On Tuesday, 03 May 2022, at 15:46:38 (+0800), taleinterve...@sjtu.edu.cn wrote:
We need to detect some problem at job end timepoint, so we write some detection script in slurm epilog, which should drain the node if check is not passed. I know exit epilog with non-zero code will make slurm automatically drain the node. But in such way, drain reason will all be marked as "Epilog error". Then our auto-repair program will have trouble to determine how to repair the node.
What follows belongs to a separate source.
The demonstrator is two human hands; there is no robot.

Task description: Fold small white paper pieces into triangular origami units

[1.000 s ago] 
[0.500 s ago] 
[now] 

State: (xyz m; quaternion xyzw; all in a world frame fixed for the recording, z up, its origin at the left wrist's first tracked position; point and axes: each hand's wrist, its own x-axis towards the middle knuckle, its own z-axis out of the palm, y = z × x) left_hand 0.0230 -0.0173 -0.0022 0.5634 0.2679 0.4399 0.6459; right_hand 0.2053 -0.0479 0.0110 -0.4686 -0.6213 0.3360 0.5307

Another way is call scontrol directly from epilog to drain the node, but from official doc https://slurm.schedmd.com/prolog_epilog.html it wrote: Prolog and Epilog scripts should be designed to be as short as possible and should not call Slurm commands (e.g. squeue, scontrol, sacctmgr, etc). . Slurm commands in these scripts can potentially lead to performance issues and should not be used. So what is the best way to drain node from epilog with a self-defined reason, or tell slurm to add more verbose message besides "Epilog error" reason?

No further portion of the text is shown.